Espiar na ilha, a árvore
coalhada de garça branca
(e alguns biguás)
faz duvidar da importancia
da gente, tão pequeninha
diante de aguada tão bela
que tinge todas as coisas

Como os meninos no pasto
Correr, descalço na terra
do tododia esquecido
é de muita precisão
Faz da gente suburbano
e feliz de novo,
Amém


Olha pro céu, meu amor é um dos versos do Véi Lua, Gonzagão, que ficam lindos na voz da Ceumar, moça encantada.
Os versos do início foram recolhidos de cantigas populares por Villa Lobos, assim me contou um dia, Gisele Cruz.


quinta-feira, 24 de junho de 2010

Verdade


Uma vez meu amigo Yaguarê
a propósito de uma certa professora
que insistia em que ele tirasse a camisa
pra contar histórias para os alunos (?!)
disse assim:

_ Eu não sou o índio que a senhora quer.
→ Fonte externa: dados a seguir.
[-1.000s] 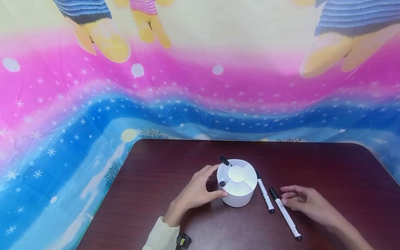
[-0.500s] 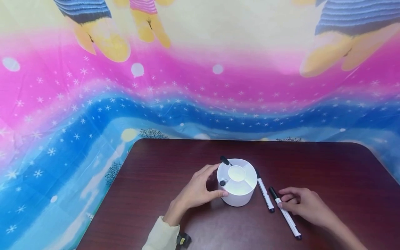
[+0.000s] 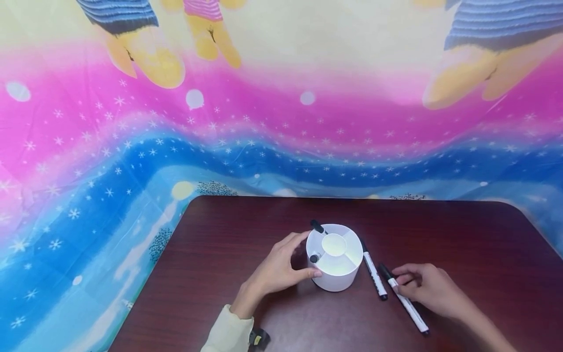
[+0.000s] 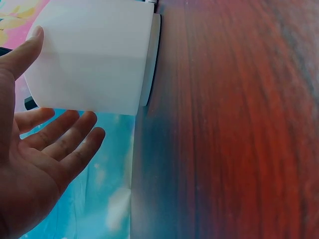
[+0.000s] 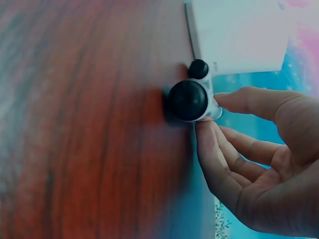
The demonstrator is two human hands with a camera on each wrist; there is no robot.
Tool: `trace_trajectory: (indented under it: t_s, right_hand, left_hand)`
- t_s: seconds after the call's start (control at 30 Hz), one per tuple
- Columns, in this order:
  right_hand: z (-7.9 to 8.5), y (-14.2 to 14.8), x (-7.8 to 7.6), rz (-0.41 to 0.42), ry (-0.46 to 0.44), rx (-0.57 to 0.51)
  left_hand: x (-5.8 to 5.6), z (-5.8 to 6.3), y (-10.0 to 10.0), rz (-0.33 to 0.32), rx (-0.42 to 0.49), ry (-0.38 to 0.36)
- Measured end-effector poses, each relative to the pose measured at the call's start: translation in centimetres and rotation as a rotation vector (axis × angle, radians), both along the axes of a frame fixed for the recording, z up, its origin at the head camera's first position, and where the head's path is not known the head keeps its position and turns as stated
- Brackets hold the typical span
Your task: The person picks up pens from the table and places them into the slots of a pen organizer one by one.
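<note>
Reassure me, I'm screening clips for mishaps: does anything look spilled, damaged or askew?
Nothing stands out as spilled or damaged. The pen holder stands upright on the table. Only one marker in it leans, its black end poking past the rim, which looks ordinary.

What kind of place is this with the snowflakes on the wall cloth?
Probably a desk corner indoors, though the room itself is hidden: there's a dark reddish table, a colourful printed cloth behind it, and pens by a white holder.
</note>
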State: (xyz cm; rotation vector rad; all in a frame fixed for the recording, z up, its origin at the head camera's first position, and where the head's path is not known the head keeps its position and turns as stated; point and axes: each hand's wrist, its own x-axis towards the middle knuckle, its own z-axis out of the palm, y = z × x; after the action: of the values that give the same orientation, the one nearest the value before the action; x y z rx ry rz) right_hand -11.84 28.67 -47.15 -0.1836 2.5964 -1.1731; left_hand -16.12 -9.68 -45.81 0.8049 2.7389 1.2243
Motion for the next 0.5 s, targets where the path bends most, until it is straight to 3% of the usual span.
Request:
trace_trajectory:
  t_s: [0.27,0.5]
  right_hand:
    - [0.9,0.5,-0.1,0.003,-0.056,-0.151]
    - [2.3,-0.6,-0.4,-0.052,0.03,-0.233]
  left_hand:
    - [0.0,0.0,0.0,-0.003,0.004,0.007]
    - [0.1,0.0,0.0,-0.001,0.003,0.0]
Eu sou o índio que EU SOU.
E foi-se embora.

Volta e meia digo também.
E recomendo.

quarta-feira, 23 de junho de 2010

Serenata


É normal que as coisas saiam do controle
É normal, tento me convencer, que as coisas saiam do controle
Senão o que explicaria
a peça no forno entortar
a agulha furar o dedo
o bolo desandar...

Todas as pequeninas coisas
que parecem ter vida própria
(artes do fogo, do ar...)
lembram a fantasia infantil:
_Quando a gente está dormindo, tudo conversa,
tudo se move e brinca e dá risada,
o fogão, os brinquedos, as xícaras e a prateleira.
Pessoinhas saem dos livros e passeiam pela casa,
que nem naquele filme do museu, sabe?

Dito assim, parecem artes noturnas (coisa de Saci)
sumirem agulhas, dedais,
mudarem-se os livros das estantes
e pra debaixo da cama ir parar
o anel que tu me destes.

Escapam do frágil controle que fingimos ter
as auroras, os vendavais,
as teias prateadas das aranhas
e a lua nova que teima em brilhar
trazendo a música que invade os dormitórios.

Como controlar
a mão do poeta que procura um verso
a voz de mulher, que é capaz de criar mundos no mundo,
o alarido dos amigos que se encontram?

Que bom que as coisas saem do controle,
ainda bem!

A expressão em itálico refere-se a canção "Livros", de Caetano Veloso.
O bordado mágico da foto foi feito pela Trudy, índia colombiana com nome alemão!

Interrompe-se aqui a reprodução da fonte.